Working in "Silicon Alley"

Posted by on July 24, 2013.

My name is Pato Arvizu, and I'm a software engineer currently working in New York City. I was born and raised in Monterrey, Mexico, and graduated from ITESM (Monterrey Tech), the largest private university in Mexico and one of the largest in Latin America. I came to the U.S. in 2007 to work for a software company in Texas. Then, in 2011, I moved to New York City to be closer to a tech hub: here in New York, it’s called "Silicon Alley."

I’ve lived and worked in the U.S. for almost 6 years now on a TN visa, but the immigration system has made it difficult. Given the nature of the TN visa, I would be at risk of having to leave this country – and the NYC technology hub – if I were to lose my job. In addition, it's extremely difficult to move from a TN visa to permanent resident status or citizenship. I have considered applying for an H–1B visa, which provides an easier path to permanent residency, but there are risks associated with switching visas.

Pato Arvizu

But most importantly, the TN visa restricts for whom and how I can work, which is a big problem in a technology hub. I’m only allowed to work for the employer who sponsored me, full time, with no possibility of creating a startup, speaking at conferences, consulting, sitting on an advisory board, or any other activity with remuneration. I’ve heard from some lawyers that even volunteer work is prohibited because one can argue that the volunteer is compensated with "personal satisfaction."

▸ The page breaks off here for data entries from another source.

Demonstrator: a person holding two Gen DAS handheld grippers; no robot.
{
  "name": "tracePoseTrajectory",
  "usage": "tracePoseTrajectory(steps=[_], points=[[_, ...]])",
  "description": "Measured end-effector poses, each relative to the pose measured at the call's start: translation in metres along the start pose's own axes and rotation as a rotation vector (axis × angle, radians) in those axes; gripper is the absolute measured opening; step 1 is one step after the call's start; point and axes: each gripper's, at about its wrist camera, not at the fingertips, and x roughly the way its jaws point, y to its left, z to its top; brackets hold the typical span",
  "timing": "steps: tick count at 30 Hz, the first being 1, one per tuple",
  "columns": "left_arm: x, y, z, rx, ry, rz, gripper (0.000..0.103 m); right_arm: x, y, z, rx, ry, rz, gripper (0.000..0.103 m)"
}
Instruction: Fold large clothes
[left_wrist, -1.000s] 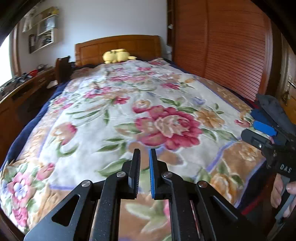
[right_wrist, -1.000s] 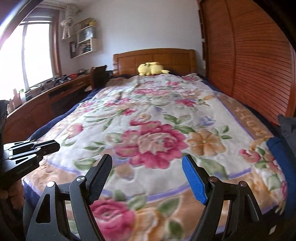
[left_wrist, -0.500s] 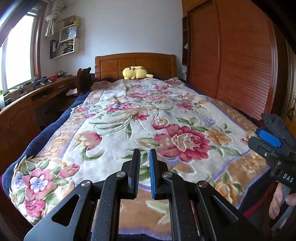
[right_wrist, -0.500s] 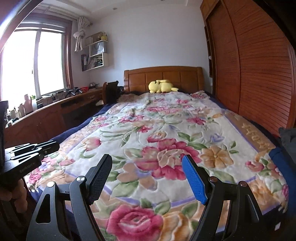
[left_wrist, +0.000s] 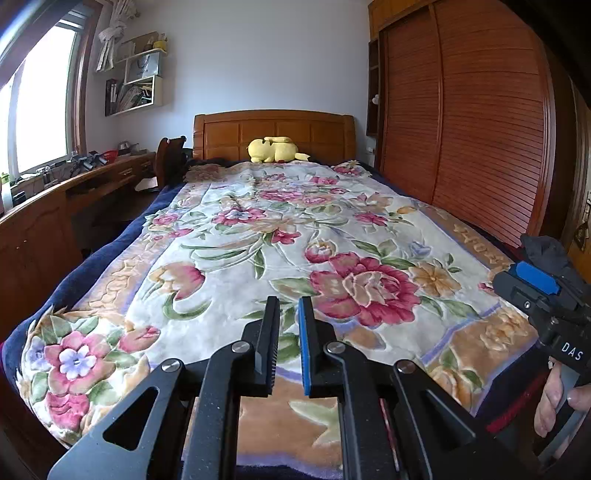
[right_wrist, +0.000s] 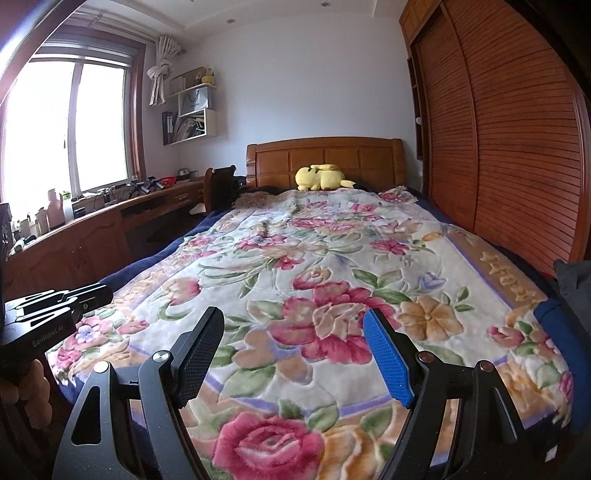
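A dark garment (left_wrist: 546, 254) lies bunched at the bed's right foot corner; it also shows at the right edge of the right wrist view (right_wrist: 574, 284). My left gripper (left_wrist: 289, 314) hovers above the foot of the bed, jaws nearly together with a narrow gap and nothing between them. My right gripper (right_wrist: 293, 325) is wide open and empty above the foot of the bed. It also shows in the left wrist view (left_wrist: 535, 284), just in front of the dark garment. The left gripper shows at the left of the right wrist view (right_wrist: 62, 299).
A floral blanket (left_wrist: 280, 240) covers the bed. A yellow plush toy (left_wrist: 273, 149) lies by the wooden headboard (left_wrist: 273, 129). A wooden desk (right_wrist: 110, 229) with clutter runs along the left wall under the window. A slatted wooden wardrobe (left_wrist: 461, 118) lines the right wall.
Both grippers have tilted upward and pulled back from the bed, so more of the room and ceiling shows. The jaws of both have kept their spacing.
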Motion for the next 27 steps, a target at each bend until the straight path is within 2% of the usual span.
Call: tracePoseTrajectory(steps=[27], points=[[-0.0016,0.0004,-0.0019,0.003,-0.004,0.009,0.011,0.0015,0.0016,0.0011,0.01,-0.01,0.001,0.079]])
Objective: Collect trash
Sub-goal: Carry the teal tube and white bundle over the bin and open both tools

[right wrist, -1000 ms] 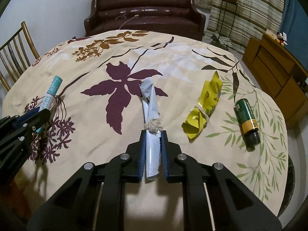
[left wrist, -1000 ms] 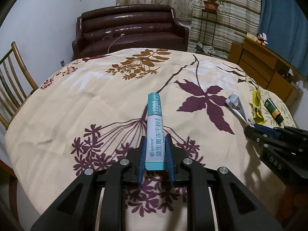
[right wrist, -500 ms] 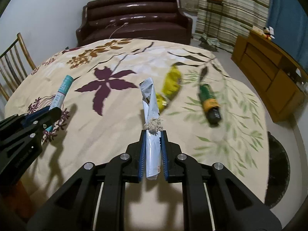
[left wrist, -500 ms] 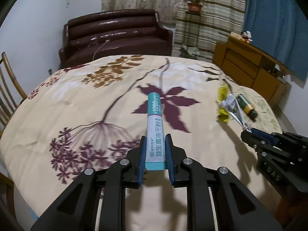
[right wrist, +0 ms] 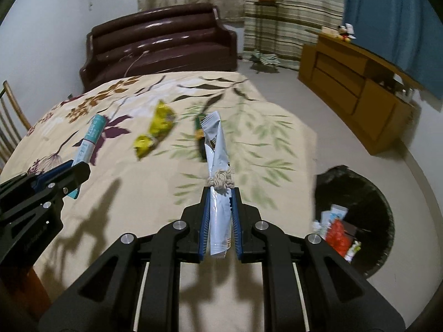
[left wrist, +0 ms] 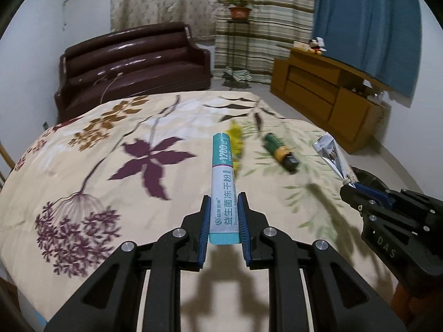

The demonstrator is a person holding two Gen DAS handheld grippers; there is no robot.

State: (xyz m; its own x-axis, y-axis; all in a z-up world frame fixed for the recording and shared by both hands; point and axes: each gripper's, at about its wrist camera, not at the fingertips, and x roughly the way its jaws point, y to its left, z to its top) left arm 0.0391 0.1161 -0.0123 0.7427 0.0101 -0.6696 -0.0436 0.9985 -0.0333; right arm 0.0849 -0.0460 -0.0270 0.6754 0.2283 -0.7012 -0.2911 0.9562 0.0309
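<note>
My left gripper (left wrist: 223,197) is shut on a teal and white sachet (left wrist: 223,182) that sticks up and forward, held above the floral tablecloth (left wrist: 110,144). My right gripper (right wrist: 220,191) is shut on a silver wrapper (right wrist: 217,149) tied with a knot of string; it also shows at the right edge of the left wrist view as the right gripper (left wrist: 351,186) with the silver wrapper (left wrist: 329,152). On the table lie a yellow wrapper (right wrist: 156,131) and a dark green bottle (left wrist: 281,153). A black trash bin (right wrist: 357,215) with litter inside stands on the floor right of the table.
A brown sofa (left wrist: 133,63) stands beyond the table, a wooden cabinet (left wrist: 326,96) at the right wall, a plant stand (left wrist: 239,41) by the curtains. A wooden chair (right wrist: 11,127) is at the table's left. The left gripper (right wrist: 55,177) is near the table's left front.
Both grippers have swung to the right with their wrappers still held. The bin has come into the right wrist view, and the yellow wrapper and bottle have shifted left in both views.
</note>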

I’m a law-abiding citizen, I pay my taxes, and I am a part of a community that I want to make my own. But I can't. I’m limited by an immigration system that was created before the proliferation of modern technologies that require more talent and innovation.

I'm not the only person in this situation. People like me invest our lives, leaving our home countries to come to the U.S. and contribute with our knowledge and experience, and it can all suddenly come to a screeching halt because of our outdated immigration system.

Companies know that the talent market spans the globe, and the demand for talent cannot be met when our immigration system makes it so difficult to come here legally. Several startup ideas have never materialized because they couldn’t be developed here in the U.S., and the talent had to move elsewhere.

Just the fact that I am here, along with many others like me, proves that immigrants are important contributors to the American economy. I am not here to take advantage of the system. I – like so many others – am here to work and contribute.